Data section START

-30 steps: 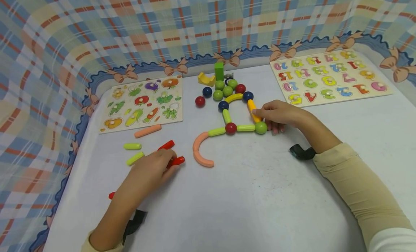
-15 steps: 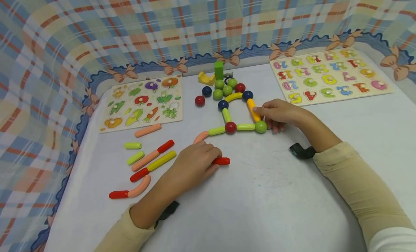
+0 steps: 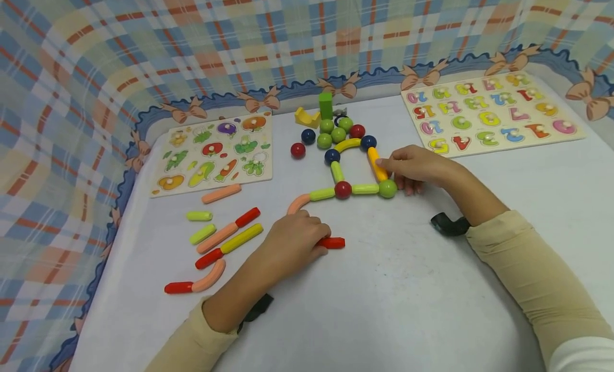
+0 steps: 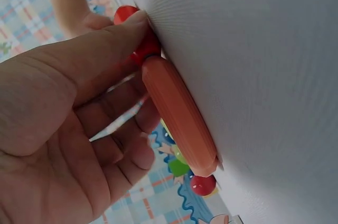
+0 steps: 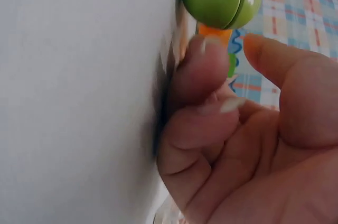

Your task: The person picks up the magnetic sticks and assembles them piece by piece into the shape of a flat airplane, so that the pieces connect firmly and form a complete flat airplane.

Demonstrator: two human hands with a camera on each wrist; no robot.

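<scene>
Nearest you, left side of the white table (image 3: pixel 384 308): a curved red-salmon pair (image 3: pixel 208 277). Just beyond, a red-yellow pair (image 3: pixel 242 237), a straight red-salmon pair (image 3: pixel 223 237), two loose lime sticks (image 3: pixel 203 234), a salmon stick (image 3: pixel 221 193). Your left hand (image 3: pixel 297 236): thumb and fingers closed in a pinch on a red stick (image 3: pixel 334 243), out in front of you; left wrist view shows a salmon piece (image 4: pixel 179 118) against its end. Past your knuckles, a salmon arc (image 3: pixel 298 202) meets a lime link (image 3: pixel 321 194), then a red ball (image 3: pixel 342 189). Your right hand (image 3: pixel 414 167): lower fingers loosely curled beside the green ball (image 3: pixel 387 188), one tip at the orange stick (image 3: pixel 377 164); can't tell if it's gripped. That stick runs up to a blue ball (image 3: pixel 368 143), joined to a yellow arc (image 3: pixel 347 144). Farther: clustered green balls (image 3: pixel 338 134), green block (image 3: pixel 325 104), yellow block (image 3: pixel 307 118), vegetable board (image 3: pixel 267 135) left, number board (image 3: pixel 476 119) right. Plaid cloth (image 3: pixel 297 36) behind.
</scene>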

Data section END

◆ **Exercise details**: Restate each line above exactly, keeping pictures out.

◆ **Task output**:
-30 steps: 
-15 steps: 
+0 steps: 
+0 steps: 
+0 steps: 

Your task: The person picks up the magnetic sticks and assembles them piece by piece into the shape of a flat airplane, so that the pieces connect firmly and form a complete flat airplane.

Demonstrator: two human hands with a camera on each wrist; no robot.

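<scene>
Nearest you, left side of the white table (image 3: pixel 384 308): a curved red-salmon pair (image 3: pixel 208 277). Just beyond, a red-yellow pair (image 3: pixel 242 237), a straight red-salmon pair (image 3: pixel 223 237), two loose lime sticks (image 3: pixel 203 234), a salmon stick (image 3: pixel 221 193). Your left hand (image 3: pixel 297 236): thumb and fingers closed in a pinch on a red stick (image 3: pixel 334 243), out in front of you; left wrist view shows a salmon piece (image 4: pixel 179 118) against its end. Past your knuckles, a salmon arc (image 3: pixel 298 202) meets a lime link (image 3: pixel 321 194), then a red ball (image 3: pixel 342 189). Your right hand (image 3: pixel 414 167): lower fingers loosely curled beside the green ball (image 3: pixel 387 188), one tip at the orange stick (image 3: pixel 377 164); can't tell if it's gripped. That stick runs up to a blue ball (image 3: pixel 368 143), joined to a yellow arc (image 3: pixel 347 144). Farther: clustered green balls (image 3: pixel 338 134), green block (image 3: pixel 325 104), yellow block (image 3: pixel 307 118), vegetable board (image 3: pixel 267 135) left, number board (image 3: pixel 476 119) right. Plaid cloth (image 3: pixel 297 36) behind.
</scene>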

The exercise concludes with this answer.